Here we have selected the last name first and then the first name. The separator between the names is a comma and a space character ", ". The results of applying the CONCATENATE function are below:

### Using Flash Fill Feature

• Manually type the first fill as "Brooks, Abbey".
• Press Enter.
• Begin typing the second fill, the Flash Fill suggestion will appear.
• Press Enter to flash-fill the rest of the names.

All these methods have been discussed in greater detail in the sections above.

## Combining First, Middle & Last Names

As we have explained in the segments above, adding the middle name would be no different than adding the first and last names but if we are to take the TEXTJOIN functions range-accepting abilities into account, things might get a bit easier.

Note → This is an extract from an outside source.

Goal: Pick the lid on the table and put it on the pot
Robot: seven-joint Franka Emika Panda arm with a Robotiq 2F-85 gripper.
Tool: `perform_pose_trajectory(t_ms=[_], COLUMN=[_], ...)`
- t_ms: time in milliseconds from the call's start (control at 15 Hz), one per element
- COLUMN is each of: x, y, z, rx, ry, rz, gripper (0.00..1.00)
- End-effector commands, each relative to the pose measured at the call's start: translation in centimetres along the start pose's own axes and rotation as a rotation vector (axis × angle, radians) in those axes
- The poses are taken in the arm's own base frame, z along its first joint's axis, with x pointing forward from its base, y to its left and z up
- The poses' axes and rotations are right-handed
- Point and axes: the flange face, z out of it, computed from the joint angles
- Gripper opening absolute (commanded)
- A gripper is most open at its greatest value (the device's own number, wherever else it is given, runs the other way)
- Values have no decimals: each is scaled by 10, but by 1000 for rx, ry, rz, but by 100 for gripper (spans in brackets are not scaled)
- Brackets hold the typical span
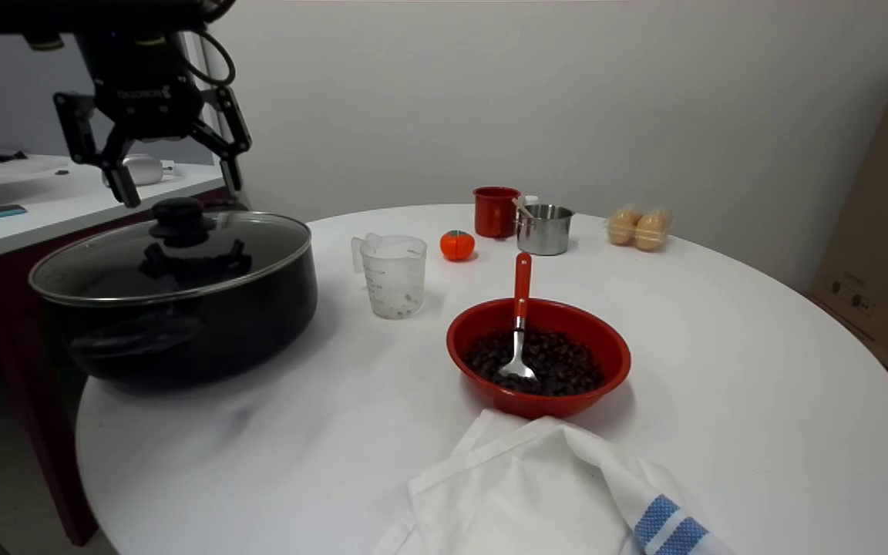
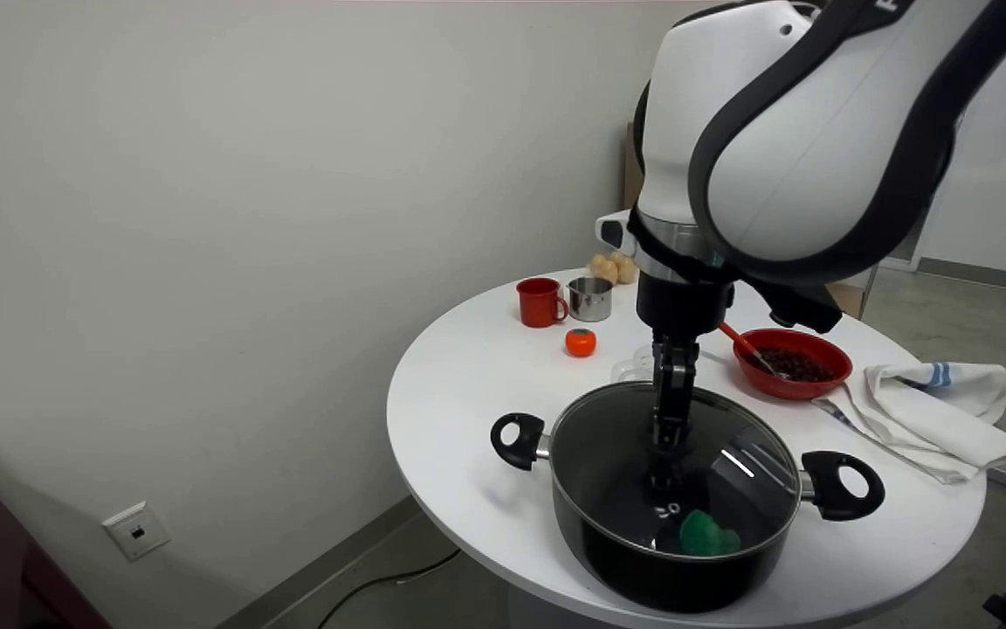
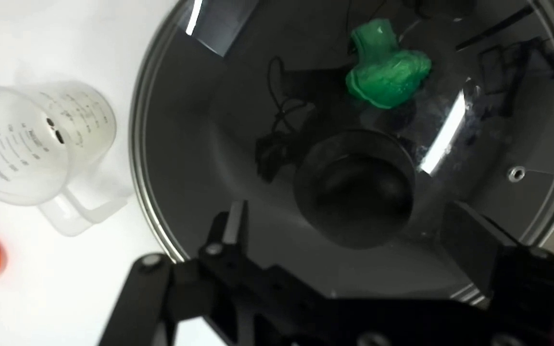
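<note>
Two fingers of the gripper stand wide apart, to the left and right of the black knob; whether the tips reach below its top, I cannot tell. The knob tops the glass lid, which lies on the pot, its metal rim following the pot's edge. A green object shows through the glass. The pot stands close to the edge of the table, the near edge in an exterior view, where its handles jut out left and right. In an exterior view the measuring cup is just right of the pot, a strip of white top between them; farther right come the red bowl and, nearer, the white cloth. From the bowl the table stretches on to its right edge. In an exterior view the arm reaches in from the right, then bends, the gripper pointing straight down.
</note>
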Motion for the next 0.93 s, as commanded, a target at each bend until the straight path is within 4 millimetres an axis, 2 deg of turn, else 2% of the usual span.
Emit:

The dataset below is our case example with the addition of middle names:

We already know that the TEXTJOIN function joins a list or range of text strings using a delimiter. So we could easily set the delimiter as " "(space) and select the range containing the first, middle, and last name as:

`=TEXTJOIN(" ",TRUE,B3:D3)`

Doing this saves our time and efforts as instead of adding the cell references one by one, we are using the range straightaway.

But wait for a second, the CONCAT function also accepts cell ranges. Can't we do the same with CONCAT?

If we were to straight away apply the formula =CONCAT(B3:D3) the resultant combination of names would contain no space characters. Nevertheless, with some adjustments (like adding a space after First, Middle, and Last name columns) we can get it to work. But it is nowhere near the flexibility and ease that the TEXTJOIN function offers.

The options are plentiful; it comes down to what you are comfortable with.

## Combining First Name, Initials of Middle Name & Last Name

Wile E Coyote, Mary J Blige, Samuel L Jackson – Now that's the format we are going to work with. While your quickest and easiest bet to achieve this still rests with Flash Fill, what is a guide at all if it's just giving one option? Here we say hello to the LEFT function which returns the specified number of initial characters from a text string. We only need to extract the initial letter for the names so this is what our formula for extracting the initial will be:

`=LEFT(C3,1)`

The LEFT function picks out the initial from the middle name Lynn in cell C3. 1 indicates the number of initials we require LEFT to extract. The result is L. This is of course not limited to the middle name. The LEFT function will also work for a format like "A Brooks", extracting the initial from the first name.

Now, this function can be merged with any of the functions or formulas used to combine names and all of them will deliver the same result.

`=B3&" "&LEFT(C3,1)&" "&D3 //Using & Operator=CONCAT(B3," ",LEFT(C3,1)," ",D3) //Using CONCAT Function=CONCATENATE(B3," ",LEFT(C3,1)," ",D3) //Using CONCATENATE Function=TEXTJOIN(" ",TRUE,B3,LEFT(C3,1),D3) //Using TEXTJOIN Function`

Here are how the results pan out:

If you aim to add a period after the initial (Abbey L. Brooks), enter the separator in the formula as period then space character ". "

And at last, we come to a close. Firstly, we would like to remind you again that Flash Fill maybe your best friend in the making but we also hope to have given you a deep understanding of the other options that can be used to combine names and ultimately text strings. Lastly, we will be back to serve you with another slice of Excel; be at the ready!